Alright, what am I reviewing?

(Gets handed DVD)

Oh, crap. (Sigh) Well, I guess I had to eventually get to this sooner or later. So, in more evidence that nobody seems to give a shit about anything nostalgic that I give a shit about, we have a "Goosebumps" movie. Okay, I do remember "Goosebumps" and them becoming really popular as a kid, but I never read them. I don't really know why; I just wasn't interested in the genre; I didn't like the name "Goosebumps", or the logo, and frankly, since they were really popular, like most things that caught I of course hated it without bothering to try it. I swear, peer pressure, just never worked on me correctly, except that one time I talked about before, where I caved in and watched "Mighty Morphin' Power Rangers", so people would stop making fun of me for not watching it. At least stupid crap like that is stuck in the past, and not relevant today.

(Bangs head against wall multiple times, sits back down, frustrated sigh)

I genuinely despise and hate, most all of you? Why!? WHY!!?!?!? (Deep calming breath) Uh, different rant, we'll save that for another day.

Anyway, in regards to "Goosebumps", uh, you know, as far as I can tell, there's nothing inherently wrong with the series, we certainly had worst at the time, and honestly, I haven't read any of them, but they seem like they were just short little horror stories for kids and I'm okay with that. I liked "Are You Afraid of the Dark?" at that time, and anthology stuff like that; I honestly don't know why I had such a, negative reaction to the trend originally, I really should've given them a chance then and, I think movie could be cool. A nice introduction, an anthology of three or four of the better "Goosebumps" stories, introduce them to a new generation, hopefully intrigue others. Could be like "The Twilight Zone: The Movie" or something like that. I can appreciate that. So, alright, let's give "Goosebumps" a fair chance now. This'll be fun, I'm looking forward to this.

(Twenty minutes in)

Huh? This, is kinda, not what I was expecting. It-eh, doesn't seem to be an anthology movie.
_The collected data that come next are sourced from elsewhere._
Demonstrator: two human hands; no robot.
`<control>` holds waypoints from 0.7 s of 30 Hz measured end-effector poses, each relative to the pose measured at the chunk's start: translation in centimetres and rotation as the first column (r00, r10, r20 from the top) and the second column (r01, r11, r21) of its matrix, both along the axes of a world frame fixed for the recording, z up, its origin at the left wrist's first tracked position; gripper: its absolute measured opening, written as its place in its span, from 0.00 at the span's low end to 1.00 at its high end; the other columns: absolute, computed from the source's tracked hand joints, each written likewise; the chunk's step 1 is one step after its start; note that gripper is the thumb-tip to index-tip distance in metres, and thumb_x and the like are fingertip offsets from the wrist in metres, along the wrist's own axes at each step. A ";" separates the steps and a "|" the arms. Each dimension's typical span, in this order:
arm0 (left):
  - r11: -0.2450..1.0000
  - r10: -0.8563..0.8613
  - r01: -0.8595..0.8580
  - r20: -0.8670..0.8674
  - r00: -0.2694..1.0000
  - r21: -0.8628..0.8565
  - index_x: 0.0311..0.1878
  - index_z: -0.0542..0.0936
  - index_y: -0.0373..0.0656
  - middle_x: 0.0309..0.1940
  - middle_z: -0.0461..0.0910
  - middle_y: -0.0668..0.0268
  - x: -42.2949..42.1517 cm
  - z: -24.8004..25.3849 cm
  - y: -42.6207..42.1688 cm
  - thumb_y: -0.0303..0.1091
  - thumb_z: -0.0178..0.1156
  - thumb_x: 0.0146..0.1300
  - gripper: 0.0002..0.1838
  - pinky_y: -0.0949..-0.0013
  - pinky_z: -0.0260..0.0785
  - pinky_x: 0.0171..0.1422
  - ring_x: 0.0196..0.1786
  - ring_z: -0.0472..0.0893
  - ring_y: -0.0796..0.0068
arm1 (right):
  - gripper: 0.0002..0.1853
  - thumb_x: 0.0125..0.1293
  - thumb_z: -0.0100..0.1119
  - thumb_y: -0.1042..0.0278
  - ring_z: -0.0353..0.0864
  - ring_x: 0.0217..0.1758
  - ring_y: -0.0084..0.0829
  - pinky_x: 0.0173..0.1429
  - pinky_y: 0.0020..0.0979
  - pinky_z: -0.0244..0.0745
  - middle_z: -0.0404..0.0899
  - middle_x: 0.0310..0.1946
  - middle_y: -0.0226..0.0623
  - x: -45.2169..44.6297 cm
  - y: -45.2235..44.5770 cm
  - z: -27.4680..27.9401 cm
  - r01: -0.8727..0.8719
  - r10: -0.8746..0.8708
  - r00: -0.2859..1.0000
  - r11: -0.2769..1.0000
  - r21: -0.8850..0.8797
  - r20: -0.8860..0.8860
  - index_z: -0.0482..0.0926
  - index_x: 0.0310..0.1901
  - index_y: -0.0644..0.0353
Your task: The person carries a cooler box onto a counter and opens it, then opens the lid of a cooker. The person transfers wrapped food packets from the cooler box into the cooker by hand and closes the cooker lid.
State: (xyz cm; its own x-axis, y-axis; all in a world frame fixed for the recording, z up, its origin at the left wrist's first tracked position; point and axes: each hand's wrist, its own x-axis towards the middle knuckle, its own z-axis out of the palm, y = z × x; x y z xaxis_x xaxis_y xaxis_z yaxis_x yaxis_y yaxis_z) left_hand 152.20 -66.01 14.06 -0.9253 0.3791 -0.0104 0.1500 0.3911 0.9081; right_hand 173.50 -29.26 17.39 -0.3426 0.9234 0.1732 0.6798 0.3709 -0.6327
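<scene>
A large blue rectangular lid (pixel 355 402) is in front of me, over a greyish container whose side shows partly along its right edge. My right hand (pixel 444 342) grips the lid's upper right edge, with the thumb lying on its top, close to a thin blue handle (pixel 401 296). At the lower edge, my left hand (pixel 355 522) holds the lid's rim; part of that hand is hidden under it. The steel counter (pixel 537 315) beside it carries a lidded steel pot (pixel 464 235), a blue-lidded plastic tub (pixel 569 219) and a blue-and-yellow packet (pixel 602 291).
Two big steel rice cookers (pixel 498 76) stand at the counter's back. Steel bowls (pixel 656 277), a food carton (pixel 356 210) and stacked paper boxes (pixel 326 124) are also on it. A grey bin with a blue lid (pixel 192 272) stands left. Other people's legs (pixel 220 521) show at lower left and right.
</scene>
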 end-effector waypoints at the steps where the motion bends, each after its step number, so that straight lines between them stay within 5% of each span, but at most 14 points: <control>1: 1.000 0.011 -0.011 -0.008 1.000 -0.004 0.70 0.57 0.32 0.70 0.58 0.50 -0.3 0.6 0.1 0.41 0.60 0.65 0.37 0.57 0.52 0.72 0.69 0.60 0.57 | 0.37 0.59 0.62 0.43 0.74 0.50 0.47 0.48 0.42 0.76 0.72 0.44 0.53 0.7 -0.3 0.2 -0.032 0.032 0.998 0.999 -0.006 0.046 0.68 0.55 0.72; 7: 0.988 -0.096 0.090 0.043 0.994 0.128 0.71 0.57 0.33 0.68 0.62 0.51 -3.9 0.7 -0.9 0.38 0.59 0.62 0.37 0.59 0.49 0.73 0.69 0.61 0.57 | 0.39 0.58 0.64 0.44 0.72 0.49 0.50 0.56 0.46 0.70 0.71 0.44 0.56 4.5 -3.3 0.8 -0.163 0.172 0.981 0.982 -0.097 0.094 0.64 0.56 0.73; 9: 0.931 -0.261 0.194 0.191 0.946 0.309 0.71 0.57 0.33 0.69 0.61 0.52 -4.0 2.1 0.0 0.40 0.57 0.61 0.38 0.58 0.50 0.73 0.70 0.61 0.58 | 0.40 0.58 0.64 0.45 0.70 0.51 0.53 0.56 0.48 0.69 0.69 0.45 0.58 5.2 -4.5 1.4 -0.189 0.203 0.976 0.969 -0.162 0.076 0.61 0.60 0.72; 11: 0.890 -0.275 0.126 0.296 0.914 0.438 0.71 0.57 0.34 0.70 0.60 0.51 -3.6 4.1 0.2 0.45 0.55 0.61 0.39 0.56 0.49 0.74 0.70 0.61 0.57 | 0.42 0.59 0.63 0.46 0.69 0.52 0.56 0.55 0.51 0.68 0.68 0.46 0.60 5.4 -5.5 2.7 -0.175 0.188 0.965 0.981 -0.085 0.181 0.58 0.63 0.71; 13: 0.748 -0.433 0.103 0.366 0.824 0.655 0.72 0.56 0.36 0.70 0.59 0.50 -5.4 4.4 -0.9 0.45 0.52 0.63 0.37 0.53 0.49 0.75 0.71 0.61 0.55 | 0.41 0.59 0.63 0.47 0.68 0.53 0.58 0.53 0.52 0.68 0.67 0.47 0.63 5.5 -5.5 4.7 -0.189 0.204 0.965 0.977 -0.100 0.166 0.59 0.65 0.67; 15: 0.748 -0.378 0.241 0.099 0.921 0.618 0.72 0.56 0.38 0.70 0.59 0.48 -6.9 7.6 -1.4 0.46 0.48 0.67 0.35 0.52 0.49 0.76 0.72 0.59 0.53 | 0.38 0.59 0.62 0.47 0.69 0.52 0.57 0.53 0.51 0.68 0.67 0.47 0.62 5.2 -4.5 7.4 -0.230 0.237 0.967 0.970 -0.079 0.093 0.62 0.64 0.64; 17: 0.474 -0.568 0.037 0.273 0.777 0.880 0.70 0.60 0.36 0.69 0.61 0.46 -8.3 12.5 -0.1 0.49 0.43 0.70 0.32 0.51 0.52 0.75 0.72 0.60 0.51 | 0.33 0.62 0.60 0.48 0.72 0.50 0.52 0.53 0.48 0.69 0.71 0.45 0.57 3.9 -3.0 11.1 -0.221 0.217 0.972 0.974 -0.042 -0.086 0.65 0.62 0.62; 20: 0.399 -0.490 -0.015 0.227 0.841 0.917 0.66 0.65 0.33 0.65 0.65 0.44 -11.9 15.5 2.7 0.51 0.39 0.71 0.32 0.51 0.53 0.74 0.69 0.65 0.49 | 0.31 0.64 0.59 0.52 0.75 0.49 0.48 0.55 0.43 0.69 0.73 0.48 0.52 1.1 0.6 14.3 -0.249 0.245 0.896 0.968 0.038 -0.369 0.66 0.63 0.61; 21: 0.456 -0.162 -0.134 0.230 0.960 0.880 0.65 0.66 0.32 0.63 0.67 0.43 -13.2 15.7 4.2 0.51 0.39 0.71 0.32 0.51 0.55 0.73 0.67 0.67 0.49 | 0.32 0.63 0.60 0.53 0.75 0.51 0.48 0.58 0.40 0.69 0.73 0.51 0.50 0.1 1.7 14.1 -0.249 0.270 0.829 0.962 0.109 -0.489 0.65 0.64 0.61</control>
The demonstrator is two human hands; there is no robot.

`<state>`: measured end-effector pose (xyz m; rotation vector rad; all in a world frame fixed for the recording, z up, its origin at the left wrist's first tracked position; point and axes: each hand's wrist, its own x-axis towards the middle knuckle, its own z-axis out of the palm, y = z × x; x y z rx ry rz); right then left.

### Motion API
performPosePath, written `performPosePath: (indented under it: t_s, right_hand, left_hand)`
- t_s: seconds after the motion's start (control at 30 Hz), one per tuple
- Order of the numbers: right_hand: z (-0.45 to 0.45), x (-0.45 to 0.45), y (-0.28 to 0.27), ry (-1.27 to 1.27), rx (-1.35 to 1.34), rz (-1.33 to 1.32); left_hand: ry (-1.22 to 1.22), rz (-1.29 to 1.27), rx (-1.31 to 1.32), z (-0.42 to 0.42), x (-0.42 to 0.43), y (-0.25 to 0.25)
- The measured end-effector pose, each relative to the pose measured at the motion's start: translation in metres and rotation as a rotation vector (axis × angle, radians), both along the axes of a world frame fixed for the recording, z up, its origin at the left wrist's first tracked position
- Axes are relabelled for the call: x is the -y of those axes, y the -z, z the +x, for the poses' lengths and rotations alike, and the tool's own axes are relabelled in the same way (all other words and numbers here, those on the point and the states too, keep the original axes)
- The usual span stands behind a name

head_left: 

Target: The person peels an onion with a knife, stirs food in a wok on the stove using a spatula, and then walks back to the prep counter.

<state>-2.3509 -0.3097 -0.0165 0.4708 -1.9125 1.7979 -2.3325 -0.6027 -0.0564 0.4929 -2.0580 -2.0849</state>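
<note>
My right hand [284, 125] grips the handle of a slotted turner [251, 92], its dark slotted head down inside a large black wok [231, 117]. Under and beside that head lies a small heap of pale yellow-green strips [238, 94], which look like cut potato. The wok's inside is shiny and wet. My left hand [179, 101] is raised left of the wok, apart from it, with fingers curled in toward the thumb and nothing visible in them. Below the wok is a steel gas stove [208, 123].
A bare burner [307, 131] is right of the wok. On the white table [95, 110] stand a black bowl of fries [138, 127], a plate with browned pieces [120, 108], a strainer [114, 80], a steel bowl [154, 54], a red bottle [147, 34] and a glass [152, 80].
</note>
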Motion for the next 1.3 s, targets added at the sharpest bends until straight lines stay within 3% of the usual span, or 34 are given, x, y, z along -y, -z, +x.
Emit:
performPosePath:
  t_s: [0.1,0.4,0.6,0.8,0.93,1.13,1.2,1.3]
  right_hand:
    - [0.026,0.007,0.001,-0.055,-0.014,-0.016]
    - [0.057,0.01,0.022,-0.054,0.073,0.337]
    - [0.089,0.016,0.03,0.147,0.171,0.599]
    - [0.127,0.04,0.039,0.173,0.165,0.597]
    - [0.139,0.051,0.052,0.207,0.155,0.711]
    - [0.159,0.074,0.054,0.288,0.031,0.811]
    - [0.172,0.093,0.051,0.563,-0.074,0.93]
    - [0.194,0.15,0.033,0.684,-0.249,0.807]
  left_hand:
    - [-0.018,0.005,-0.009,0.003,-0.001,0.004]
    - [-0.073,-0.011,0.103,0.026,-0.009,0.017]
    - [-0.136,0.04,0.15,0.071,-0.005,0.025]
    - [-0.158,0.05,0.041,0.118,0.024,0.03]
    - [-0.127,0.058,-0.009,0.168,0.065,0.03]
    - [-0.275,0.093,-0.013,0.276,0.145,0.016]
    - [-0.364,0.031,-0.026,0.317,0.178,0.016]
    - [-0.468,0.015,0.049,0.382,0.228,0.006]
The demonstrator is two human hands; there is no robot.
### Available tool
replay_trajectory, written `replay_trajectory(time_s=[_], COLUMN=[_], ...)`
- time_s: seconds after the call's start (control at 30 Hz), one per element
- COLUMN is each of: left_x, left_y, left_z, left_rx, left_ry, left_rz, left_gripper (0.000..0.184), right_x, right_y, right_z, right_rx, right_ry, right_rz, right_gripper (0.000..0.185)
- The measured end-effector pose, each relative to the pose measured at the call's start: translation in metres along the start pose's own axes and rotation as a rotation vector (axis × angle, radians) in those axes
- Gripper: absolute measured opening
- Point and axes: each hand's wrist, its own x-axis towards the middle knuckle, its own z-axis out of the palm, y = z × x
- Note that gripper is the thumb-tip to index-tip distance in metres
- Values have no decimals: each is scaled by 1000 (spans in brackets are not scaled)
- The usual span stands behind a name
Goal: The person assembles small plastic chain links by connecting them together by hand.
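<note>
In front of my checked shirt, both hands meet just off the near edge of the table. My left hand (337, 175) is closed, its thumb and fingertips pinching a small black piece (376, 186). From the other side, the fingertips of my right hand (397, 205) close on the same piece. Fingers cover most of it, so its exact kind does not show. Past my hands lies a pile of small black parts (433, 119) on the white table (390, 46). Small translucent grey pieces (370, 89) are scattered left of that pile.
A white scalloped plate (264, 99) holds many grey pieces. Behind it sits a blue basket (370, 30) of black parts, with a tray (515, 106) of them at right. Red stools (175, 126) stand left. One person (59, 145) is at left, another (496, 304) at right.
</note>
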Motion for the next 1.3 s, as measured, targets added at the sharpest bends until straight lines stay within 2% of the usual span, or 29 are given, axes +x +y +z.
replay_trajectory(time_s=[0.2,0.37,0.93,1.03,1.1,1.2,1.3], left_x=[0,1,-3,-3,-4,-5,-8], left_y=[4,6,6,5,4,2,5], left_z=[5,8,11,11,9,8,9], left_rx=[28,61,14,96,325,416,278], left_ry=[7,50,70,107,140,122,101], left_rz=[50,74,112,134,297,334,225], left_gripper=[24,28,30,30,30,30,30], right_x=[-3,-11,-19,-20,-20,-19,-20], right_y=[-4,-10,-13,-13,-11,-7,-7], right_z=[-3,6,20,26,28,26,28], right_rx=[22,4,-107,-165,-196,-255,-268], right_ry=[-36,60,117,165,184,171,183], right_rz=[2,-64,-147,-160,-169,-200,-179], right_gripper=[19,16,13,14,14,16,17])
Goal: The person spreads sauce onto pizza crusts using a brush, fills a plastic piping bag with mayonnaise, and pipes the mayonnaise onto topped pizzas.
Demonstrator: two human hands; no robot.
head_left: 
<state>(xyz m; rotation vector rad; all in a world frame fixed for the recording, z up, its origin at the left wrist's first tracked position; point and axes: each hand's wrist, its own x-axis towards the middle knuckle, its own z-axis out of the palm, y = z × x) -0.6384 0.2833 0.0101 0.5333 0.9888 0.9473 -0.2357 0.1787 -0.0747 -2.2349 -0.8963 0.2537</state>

The main kid, is Zach (Dylan Minnette) and him and his mother, Gale (Amy Ryan) are moving-, huh, that's a weird spelling for "Gail", him and his mother Gale are moving to Madison, Delaware, which is-, okay? It does sorta feel like a bit like "Eerie, Indiana" to me. Which is not a negative, I loved that show as a kid and it still holds up even today. In fact, why the hell doesn't that show get a movie reboot, that would've made a great movie!? (Seriously, the parts of the past, you guys decide bring back, I-eh, ugh.) Okay, he's the new kid at school, mother's a Principal, kinda embarrassing, I can see that. Annoying new friend named Champ,  (Ryan Lee), girl next door's kinda interesting, Hannah (Odeya Rush). Got a weird, possessive father (Jack Black, really? That's a bit of a weird casting choice for a horror film, but okay.) Alright, eh, it's got the making of a "Rear Window" kind of thing here. Still, feels odd. I don't know, I'm still confused. I guess this isn't an anthology. Oh well. What "Goosebumps" story is this based on, anyway?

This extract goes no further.